J'ai coutume de dire que le nucléaire du futur est le nucléaire d'aujourd'hui, c'est-à-dire l'EPR et les réacteurs comparables de génération III ou III+. En effet, on construit aujourd'hui un réacteur pour quatre-vingts ans – c'est la durée pour laquelle certains réacteurs de 900 mégawatts ou même plus obtiennent des licences aux États-Unis, dans des conditions certes différentes de celles dont nous avons l'habitude. Autrement dit, si nous arrivons à commencer en 2025 la construction des EPR annoncés par le Président de la République, ils seront opérationnels dix ans plus tard et jusqu'à la fin du siècle.
La construction de ces réacteurs rencontrera naturellement des problèmes : elle prendra plus de temps et coûtera beaucoup plus cher que prévu. Aussi, qui supportera le coût des investissements que nécessite la conception de réacteurs de quatrième génération ? Pour ce qui concerne la recherche, ce sera le CEA, comme on l'a vu dans le cadre du projet Astrid. Pour ce qui est de l'exploitation, en revanche, ce sera une autre affaire : il faudra convaincre des entreprises occupées à construire des EPR pour quatre-vingts ans d'investir dans un nouveau type de réacteur sans aucune garantie que ce dernier sera aussi fiable que les réacteurs actuels. On peut comprendre leur hésitation ! Il faudra également construire, à côté de ces nouveaux réacteurs, un certain nombre d'installations qui traiteront les combustibles de façon différente. J'en avais parlé avec Anne Lauvergeon : tous deux trouvions que cela coûterait horriblement cher aux exploitants.

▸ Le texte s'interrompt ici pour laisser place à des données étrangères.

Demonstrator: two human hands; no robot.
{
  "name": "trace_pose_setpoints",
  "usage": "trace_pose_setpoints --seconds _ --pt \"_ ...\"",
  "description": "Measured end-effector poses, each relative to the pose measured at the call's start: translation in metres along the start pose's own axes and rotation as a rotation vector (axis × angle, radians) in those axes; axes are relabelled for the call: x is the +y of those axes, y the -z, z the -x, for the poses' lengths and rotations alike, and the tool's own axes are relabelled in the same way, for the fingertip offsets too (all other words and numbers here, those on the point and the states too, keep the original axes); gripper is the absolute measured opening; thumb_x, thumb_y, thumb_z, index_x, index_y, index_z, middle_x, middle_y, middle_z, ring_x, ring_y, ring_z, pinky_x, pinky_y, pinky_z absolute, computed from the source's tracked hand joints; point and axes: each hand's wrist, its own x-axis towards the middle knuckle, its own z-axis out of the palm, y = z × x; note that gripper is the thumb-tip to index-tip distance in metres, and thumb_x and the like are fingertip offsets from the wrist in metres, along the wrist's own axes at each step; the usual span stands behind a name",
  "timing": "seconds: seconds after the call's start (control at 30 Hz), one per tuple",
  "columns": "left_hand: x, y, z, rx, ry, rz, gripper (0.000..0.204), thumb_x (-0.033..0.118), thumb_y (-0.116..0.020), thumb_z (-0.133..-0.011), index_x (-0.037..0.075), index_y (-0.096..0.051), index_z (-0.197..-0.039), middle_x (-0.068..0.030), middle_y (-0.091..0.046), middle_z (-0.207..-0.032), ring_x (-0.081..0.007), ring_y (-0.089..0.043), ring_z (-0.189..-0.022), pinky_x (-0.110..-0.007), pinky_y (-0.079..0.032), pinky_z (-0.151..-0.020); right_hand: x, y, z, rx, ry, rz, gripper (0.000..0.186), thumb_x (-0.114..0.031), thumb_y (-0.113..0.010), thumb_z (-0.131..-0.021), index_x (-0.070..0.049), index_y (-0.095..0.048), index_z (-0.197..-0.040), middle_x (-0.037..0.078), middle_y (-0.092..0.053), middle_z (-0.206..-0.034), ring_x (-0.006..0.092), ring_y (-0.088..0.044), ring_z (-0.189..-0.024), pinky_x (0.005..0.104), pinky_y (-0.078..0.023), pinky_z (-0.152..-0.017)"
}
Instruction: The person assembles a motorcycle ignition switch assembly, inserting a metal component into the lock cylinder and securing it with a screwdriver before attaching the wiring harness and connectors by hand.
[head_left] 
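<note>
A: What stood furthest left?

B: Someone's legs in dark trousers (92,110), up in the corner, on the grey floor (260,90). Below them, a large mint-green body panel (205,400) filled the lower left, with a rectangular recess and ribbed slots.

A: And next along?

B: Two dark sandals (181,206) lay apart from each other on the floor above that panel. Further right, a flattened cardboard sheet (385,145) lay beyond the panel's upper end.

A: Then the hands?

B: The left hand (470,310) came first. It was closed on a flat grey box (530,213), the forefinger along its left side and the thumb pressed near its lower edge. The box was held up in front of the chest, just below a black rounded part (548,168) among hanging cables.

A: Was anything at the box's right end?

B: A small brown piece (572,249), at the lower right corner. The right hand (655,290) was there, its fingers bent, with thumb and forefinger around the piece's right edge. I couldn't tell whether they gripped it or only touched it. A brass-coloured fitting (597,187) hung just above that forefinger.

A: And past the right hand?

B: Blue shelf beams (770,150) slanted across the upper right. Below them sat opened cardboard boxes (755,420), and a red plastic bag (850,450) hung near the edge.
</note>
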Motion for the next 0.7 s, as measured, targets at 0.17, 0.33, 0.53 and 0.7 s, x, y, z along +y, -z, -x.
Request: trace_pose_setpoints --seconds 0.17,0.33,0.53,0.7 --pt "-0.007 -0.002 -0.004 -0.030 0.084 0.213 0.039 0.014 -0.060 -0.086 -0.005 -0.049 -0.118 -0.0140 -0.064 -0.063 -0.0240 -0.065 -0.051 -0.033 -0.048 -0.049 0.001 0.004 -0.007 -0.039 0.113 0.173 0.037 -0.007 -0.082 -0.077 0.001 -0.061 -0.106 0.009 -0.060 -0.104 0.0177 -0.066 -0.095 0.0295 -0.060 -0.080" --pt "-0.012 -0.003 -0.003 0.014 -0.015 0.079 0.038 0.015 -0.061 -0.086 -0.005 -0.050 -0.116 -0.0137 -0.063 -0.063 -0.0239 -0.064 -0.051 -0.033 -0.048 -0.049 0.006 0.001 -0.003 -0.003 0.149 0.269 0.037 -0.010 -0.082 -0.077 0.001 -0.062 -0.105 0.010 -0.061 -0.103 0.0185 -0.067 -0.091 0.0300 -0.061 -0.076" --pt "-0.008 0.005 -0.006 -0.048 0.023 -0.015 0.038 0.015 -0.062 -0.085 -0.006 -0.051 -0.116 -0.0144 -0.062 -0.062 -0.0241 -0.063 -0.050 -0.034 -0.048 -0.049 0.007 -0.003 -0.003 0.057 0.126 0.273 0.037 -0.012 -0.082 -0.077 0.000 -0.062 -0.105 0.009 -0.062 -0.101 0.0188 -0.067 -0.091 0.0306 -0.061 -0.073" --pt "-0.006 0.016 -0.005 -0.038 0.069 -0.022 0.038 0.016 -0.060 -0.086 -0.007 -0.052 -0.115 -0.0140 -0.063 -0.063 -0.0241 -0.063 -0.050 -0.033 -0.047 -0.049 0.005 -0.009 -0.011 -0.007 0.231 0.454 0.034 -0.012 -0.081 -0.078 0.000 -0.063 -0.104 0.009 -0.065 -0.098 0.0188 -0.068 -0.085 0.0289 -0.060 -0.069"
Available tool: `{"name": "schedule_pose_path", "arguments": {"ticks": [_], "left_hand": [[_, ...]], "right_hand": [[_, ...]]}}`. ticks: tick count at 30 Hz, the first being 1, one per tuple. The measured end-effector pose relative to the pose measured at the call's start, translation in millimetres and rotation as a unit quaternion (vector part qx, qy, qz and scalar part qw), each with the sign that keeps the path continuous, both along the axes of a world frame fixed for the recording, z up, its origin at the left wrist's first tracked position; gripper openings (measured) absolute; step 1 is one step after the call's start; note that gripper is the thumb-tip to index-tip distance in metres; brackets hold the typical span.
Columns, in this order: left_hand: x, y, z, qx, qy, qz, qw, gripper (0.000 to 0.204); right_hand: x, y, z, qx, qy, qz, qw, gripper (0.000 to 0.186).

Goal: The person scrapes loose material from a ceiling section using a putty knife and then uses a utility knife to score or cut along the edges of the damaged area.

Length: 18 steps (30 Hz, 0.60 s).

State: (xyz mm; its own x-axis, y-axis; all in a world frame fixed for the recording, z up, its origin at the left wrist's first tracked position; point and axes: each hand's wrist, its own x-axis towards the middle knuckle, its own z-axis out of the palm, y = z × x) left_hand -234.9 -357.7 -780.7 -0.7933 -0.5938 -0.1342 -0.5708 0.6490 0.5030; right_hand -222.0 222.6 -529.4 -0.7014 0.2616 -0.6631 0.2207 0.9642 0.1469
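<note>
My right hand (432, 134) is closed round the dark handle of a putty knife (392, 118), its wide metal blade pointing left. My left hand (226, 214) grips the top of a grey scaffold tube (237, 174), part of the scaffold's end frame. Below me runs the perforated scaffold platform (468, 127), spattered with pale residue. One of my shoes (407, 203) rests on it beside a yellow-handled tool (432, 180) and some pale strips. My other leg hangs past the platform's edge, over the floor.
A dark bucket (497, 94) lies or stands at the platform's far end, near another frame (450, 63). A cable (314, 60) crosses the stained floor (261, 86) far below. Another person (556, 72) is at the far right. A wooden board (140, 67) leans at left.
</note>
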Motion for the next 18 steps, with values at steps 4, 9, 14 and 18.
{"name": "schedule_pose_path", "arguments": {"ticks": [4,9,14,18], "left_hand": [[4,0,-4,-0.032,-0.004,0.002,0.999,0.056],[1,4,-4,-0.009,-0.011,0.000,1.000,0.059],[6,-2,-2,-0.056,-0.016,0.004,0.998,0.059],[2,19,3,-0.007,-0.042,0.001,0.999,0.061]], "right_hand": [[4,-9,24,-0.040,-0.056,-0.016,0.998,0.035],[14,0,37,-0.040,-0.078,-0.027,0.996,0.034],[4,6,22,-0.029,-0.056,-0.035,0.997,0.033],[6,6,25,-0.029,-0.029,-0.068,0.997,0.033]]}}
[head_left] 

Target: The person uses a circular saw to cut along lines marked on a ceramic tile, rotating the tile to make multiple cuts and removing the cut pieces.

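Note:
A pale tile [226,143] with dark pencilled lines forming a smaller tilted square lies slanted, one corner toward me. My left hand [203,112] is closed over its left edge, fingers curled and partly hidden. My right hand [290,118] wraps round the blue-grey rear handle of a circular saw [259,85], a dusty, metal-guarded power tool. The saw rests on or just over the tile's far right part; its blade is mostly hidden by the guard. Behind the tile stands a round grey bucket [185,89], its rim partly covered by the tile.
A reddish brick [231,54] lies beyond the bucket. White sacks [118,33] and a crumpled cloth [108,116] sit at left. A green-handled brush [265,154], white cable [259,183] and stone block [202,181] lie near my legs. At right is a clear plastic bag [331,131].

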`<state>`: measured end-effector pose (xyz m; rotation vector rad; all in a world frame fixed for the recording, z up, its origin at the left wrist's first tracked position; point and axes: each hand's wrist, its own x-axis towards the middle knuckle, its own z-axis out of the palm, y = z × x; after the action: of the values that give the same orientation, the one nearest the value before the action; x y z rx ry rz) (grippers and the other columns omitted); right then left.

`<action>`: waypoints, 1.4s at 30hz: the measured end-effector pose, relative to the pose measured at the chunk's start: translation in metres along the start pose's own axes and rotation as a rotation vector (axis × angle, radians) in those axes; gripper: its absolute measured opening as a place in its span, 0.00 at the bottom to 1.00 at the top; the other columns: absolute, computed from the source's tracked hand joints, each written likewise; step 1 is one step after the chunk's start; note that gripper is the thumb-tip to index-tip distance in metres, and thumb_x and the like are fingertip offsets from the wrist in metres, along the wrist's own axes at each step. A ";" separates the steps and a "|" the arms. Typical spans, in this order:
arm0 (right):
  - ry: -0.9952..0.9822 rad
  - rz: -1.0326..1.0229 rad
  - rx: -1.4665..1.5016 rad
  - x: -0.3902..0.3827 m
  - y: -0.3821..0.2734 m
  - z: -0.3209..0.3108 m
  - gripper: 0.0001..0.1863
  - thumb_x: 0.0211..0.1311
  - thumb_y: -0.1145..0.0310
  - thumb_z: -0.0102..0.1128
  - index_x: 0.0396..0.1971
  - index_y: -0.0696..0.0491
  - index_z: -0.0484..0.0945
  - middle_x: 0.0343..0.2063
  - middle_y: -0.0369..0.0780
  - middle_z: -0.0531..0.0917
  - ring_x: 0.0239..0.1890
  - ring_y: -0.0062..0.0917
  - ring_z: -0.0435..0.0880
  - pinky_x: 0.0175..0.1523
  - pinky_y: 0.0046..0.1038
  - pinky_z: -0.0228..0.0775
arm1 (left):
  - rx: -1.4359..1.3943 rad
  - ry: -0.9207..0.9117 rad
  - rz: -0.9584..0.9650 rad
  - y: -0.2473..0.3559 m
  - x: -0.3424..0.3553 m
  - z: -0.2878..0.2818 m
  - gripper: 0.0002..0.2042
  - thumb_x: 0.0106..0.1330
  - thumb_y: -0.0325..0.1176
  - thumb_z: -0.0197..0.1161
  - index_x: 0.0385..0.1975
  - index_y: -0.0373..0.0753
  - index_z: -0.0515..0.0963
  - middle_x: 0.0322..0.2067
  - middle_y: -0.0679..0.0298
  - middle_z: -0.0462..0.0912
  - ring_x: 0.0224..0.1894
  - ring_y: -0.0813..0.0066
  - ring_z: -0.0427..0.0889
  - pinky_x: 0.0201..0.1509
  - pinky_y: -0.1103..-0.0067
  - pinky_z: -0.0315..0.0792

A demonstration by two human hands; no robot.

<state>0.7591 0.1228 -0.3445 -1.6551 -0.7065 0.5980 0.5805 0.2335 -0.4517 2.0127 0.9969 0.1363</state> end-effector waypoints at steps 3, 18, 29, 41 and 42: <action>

Il y a tout de même un côté positif à cette démarche : c'est le maintien de nos compétences et de notre recherche aux premières places du classement mondial. Du fait de l'arrêt du projet Astrid, nous avons beaucoup perdu dans ce domaine. Il n'est pas trop tard pour nous y remettre, mais à la place du président d'EDF, je serais hésitant, car je considérerais que le réacteur du futur n'est pas mon problème immédiat. À la place de l'administrateur général du CEA, en revanche, ma préoccupation serait de maintenir notre recherche au niveau mondial qu'elle n'a jamais quitté jusqu'ici.